Using my free time to get real about myself, rather than obsessing about him

I think I've been stuck in step three for a while now. I understand who he is, and know that he is bad for me, and accept that NC is the only healthy option for me. But despite understanding that his behavior will never make sense to me emotionally, I am still really struggling to stop obsessing about it. The post on cognitive dissonance really helped me to understand what I'm doing in that respect and why I'm doing it. I also went back to Lisa's book and read that part again- she says that when we are obsessing, she challenges us to ask what feelings we are avoiding by focusing on him rather than ourselves.

I am fortunate in that I have off from work for almost two weeks- today is my first day home.
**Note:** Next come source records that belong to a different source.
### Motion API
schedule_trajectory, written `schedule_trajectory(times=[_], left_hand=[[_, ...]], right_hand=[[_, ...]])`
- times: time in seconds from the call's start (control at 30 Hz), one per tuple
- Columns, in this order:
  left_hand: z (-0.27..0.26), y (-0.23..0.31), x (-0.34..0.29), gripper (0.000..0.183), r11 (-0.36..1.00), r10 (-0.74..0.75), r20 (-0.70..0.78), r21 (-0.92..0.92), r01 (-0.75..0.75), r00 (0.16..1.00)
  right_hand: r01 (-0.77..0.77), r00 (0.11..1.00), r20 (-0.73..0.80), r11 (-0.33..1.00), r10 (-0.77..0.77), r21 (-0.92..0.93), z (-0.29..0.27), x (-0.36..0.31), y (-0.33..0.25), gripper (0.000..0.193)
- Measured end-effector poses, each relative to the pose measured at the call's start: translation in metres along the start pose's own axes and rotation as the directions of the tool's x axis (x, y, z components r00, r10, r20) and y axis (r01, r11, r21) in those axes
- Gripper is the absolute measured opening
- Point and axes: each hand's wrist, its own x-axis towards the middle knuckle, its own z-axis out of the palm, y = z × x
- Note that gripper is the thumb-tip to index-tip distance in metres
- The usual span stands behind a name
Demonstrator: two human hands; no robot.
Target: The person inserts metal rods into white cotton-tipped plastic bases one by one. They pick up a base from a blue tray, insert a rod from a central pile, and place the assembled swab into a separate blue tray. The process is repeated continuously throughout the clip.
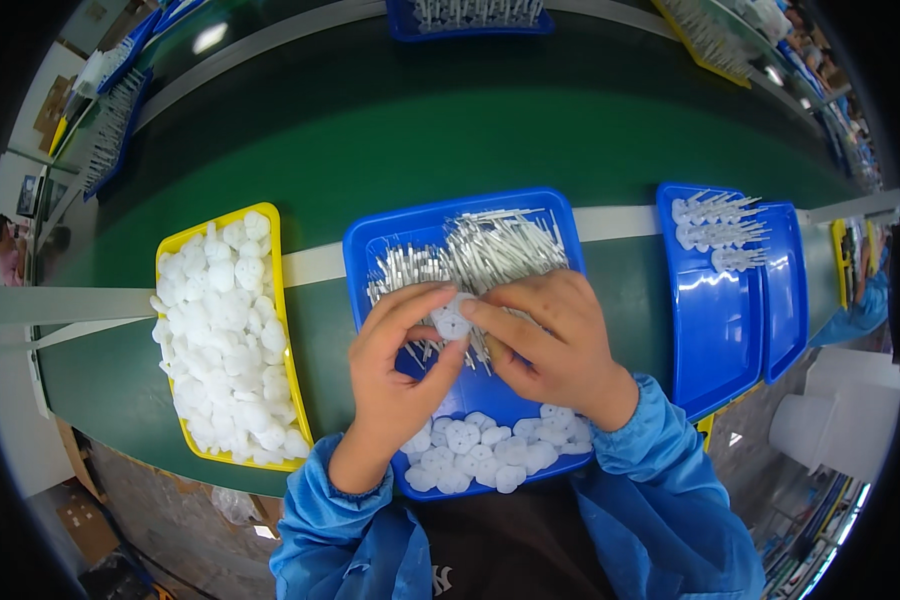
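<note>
Over the middle blue tray (358,262), my left hand (395,350) pinches a thin white plastic disc (453,322) between thumb and index finger. The disc has small holes around its middle and faces up. From the other side, my right hand (555,345) is closed, its index fingertip touching the disc's right edge. Whatever sits between the right fingers is hidden. Beneath both hands the tray holds a heap of thin silvery metal pins (505,243), with a smaller bunch of pins (406,268) to its left. Loose white discs (485,455) lie along the tray's near end.
To the left stands a yellow tray (295,400) heaped with white discs (228,340). On the right, a blue tray (715,350) carries rows of discs with pins standing in them (720,230). More pin-filled trays line the far side, including a blue tray (470,30). The bench (390,140) is green.
</note>
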Motion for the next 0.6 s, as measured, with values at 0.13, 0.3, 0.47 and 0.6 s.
schedule_trajectory(times=[0.13, 0.3, 0.47, 0.6], left_hand=[[-0.0048, 0.0012, -0.0008, 0.057, 0.996, 0.022, 0.076, 0.082, -0.029, 0.997], [-0.0034, 0.0010, -0.0001, 0.059, 0.992, 0.058, 0.069, 0.109, -0.065, 0.996], [-0.0014, 0.0026, 0.0018, 0.056, 0.989, 0.083, 0.054, 0.118, -0.089, 0.995], [-0.0014, 0.0034, 0.0027, 0.055, 0.988, 0.086, 0.030, 0.129, -0.089, 0.996]], right_hand=[[0.012, 1.000, 0.001, 1.000, -0.012, -0.001, 0.0003, -0.0045, -0.0007, 0.055], [0.046, 0.999, 0.019, 0.999, -0.045, -0.025, 0.0001, -0.0032, -0.0011, 0.057], [-0.031, 0.999, 0.020, 0.999, 0.030, 0.029, -0.0023, -0.0018, -0.0018, 0.056], [-0.019, 1.000, 0.015, 0.999, 0.018, 0.032, -0.0025, -0.0028, -0.0021, 0.053]])
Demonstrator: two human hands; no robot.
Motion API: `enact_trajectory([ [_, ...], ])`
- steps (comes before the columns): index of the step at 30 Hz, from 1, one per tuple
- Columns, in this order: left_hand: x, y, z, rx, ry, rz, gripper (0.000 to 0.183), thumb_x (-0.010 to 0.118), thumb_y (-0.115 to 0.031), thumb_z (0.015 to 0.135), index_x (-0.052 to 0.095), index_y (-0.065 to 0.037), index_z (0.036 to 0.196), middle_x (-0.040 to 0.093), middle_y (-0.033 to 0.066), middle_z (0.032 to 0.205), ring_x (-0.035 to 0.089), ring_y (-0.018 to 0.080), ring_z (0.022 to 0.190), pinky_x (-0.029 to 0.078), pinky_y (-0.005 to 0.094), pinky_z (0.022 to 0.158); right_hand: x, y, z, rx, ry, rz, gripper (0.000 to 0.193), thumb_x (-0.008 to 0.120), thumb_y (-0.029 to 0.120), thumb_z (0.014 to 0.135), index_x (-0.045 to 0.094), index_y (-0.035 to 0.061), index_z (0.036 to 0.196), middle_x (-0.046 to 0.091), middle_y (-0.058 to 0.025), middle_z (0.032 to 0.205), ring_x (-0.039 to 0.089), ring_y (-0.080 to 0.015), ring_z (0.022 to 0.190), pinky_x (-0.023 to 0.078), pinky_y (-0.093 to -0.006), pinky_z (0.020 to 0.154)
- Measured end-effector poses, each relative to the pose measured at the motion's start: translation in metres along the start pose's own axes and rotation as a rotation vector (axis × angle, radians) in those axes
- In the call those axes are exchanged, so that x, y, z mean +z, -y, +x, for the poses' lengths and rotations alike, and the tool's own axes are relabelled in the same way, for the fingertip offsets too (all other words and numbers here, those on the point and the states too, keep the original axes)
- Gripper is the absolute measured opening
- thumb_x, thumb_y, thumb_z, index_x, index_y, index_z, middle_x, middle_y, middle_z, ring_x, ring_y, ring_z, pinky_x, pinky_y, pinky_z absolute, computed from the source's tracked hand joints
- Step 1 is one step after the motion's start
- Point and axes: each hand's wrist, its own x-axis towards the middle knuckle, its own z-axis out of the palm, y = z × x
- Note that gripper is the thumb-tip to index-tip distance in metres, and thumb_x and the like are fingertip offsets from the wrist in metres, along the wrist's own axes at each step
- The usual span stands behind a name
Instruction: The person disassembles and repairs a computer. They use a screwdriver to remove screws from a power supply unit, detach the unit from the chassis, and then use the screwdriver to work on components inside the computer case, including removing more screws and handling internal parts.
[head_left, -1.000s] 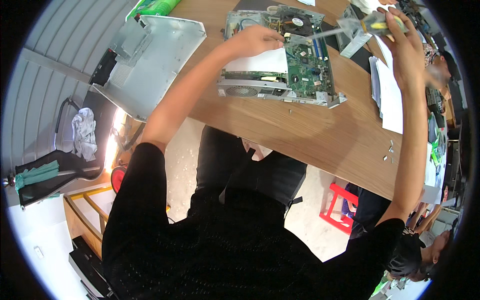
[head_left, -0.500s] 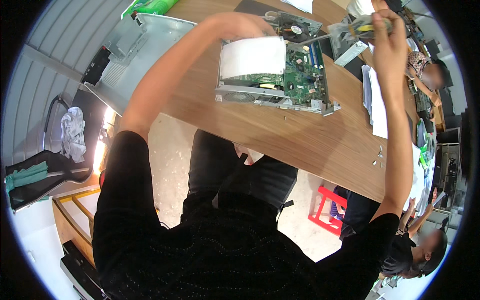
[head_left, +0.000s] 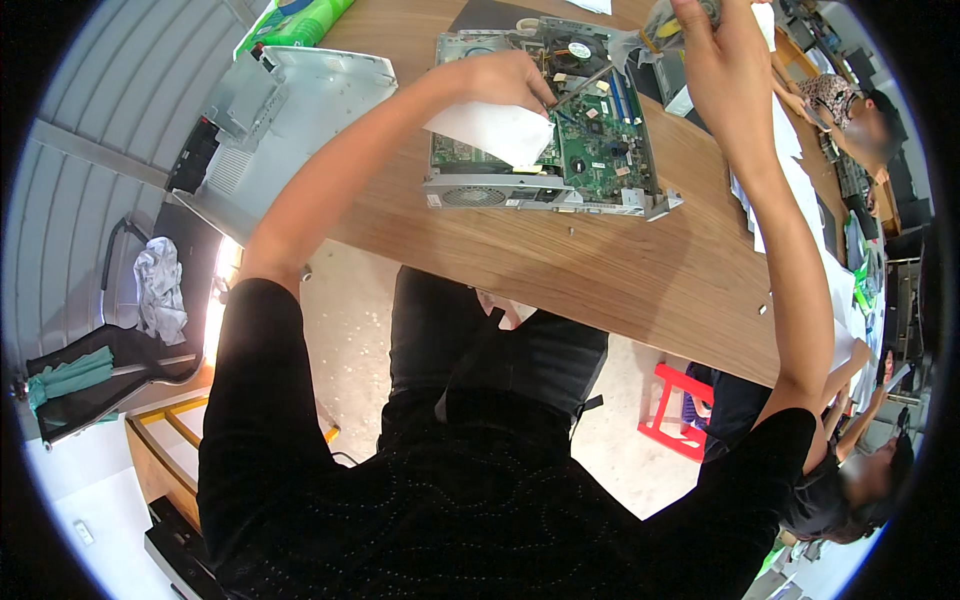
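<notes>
On the table lies an opened metal computer case (head_left: 540,190) with a green circuit board (head_left: 600,145) in it. My left hand (head_left: 500,80) reaches over its left half, fingertips pinched close to the tip of a screwdriver (head_left: 585,87). What they pinch is too small to tell. A white sheet of paper (head_left: 500,130) slants below that hand, covering part of the board; whether the hand grips it is hidden. At the upper right my right hand (head_left: 720,50) is closed round the screwdriver's handle, its shaft slanting down left to the board. A black fan (head_left: 575,50) sits behind.
Left of the case lies a silver metal cover (head_left: 330,85), with a green package (head_left: 310,22) behind it. White papers (head_left: 790,190) lie at the table's right, beyond my right forearm. A red stool (head_left: 677,412) stands below the front edge. Other people work at the right.
My left hand has come out from behind the paper, its fingers now in sight. The paper has tilted and shifted. My right hand has moved left with the screwdriver, its tip now near my left fingertips.
</notes>
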Motion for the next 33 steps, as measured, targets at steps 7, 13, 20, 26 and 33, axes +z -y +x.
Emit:
enact_trajectory([
  [7,0.003,0.008,0.013,0.202,-0.076,0.061,0.034,0.075,-0.025,0.086,0.073,-0.006,0.114,0.075,0.0112,0.107,0.068,0.0189,0.091,0.051,0.0312,0.083,0.000,-0.009,-0.002,-0.051,0.016,-0.016,0.008,0.054,0.001,0.096,0.048,0.0028,0.101,0.051,-0.0119,0.082,0.055,-0.0207,0.074,0.045,-0.0333,0.068],
  [13,0.003,0.013,0.020,0.182,-0.070,0.045,0.029,0.072,-0.024,0.090,0.074,-0.007,0.112,0.076,0.0091,0.102,0.067,0.0171,0.089,0.051,0.0300,0.083,0.003,-0.017,0.002,-0.149,-0.011,-0.078,0.008,0.055,0.002,0.096,0.048,0.0024,0.101,0.052,-0.0135,0.082,0.055,-0.0238,0.074,0.045,-0.0360,0.070],
  [20,0.005,0.012,0.017,0.218,-0.088,0.017,0.029,0.071,-0.027,0.092,0.074,-0.007,0.113,0.076,0.0097,0.102,0.067,0.0161,0.088,0.051,0.0296,0.083,0.002,-0.015,0.003,0.005,0.038,0.002,0.008,0.056,0.004,0.096,0.049,0.0024,0.100,0.052,-0.0153,0.084,0.056,-0.0283,0.080,0.045,-0.0391,0.077],
  [26,0.007,0.017,0.017,0.220,-0.091,-0.035,0.031,0.071,-0.029,0.091,0.074,-0.007,0.113,0.075,0.0108,0.106,0.068,0.0199,0.093,0.051,0.0312,0.087,0.003,-0.022,0.005,-0.151,-0.019,-0.201,0.009,0.057,0.004,0.095,0.049,0.0023,0.100,0.051,-0.0156,0.083,0.055,-0.0293,0.080,0.044,-0.0399,0.083],
  [33,0.009,0.022,0.015,0.255,-0.123,-0.037,0.031,0.070,-0.029,0.093,0.073,-0.006,0.114,0.075,0.0107,0.106,0.068,0.0176,0.090,0.051,0.0297,0.085,0.008,-0.015,0.009,0.002,0.027,-0.024,0.009,0.057,0.003,0.095,0.049,0.0023,0.100,0.050,-0.0139,0.078,0.052,-0.0261,0.072,0.044,-0.0368,0.072],
])
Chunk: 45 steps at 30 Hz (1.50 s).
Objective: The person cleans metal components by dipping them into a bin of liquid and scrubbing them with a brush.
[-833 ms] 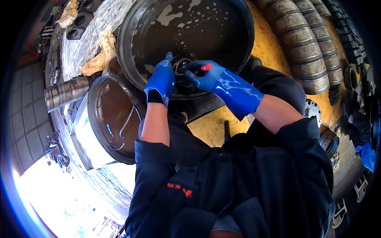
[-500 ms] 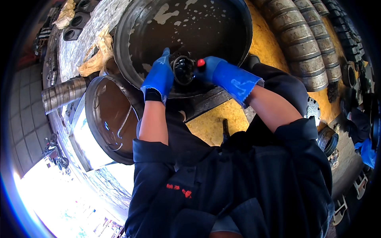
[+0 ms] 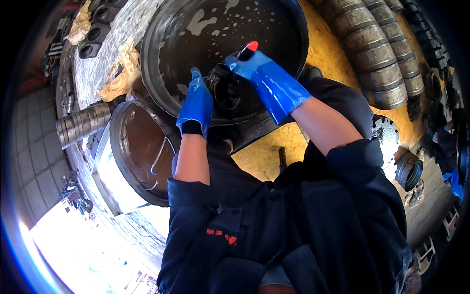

And it comes at the perfect time- it's a great opportunity for me to think about her challenge and to start looking inward and getting real with myself.

I acknowledge that it would also be easy for me (far easier, actually) to spend the time obsessing. But I am committing to you all that I will not do that. I'm going to make a plan today for using this time to do what I need to do to move forward.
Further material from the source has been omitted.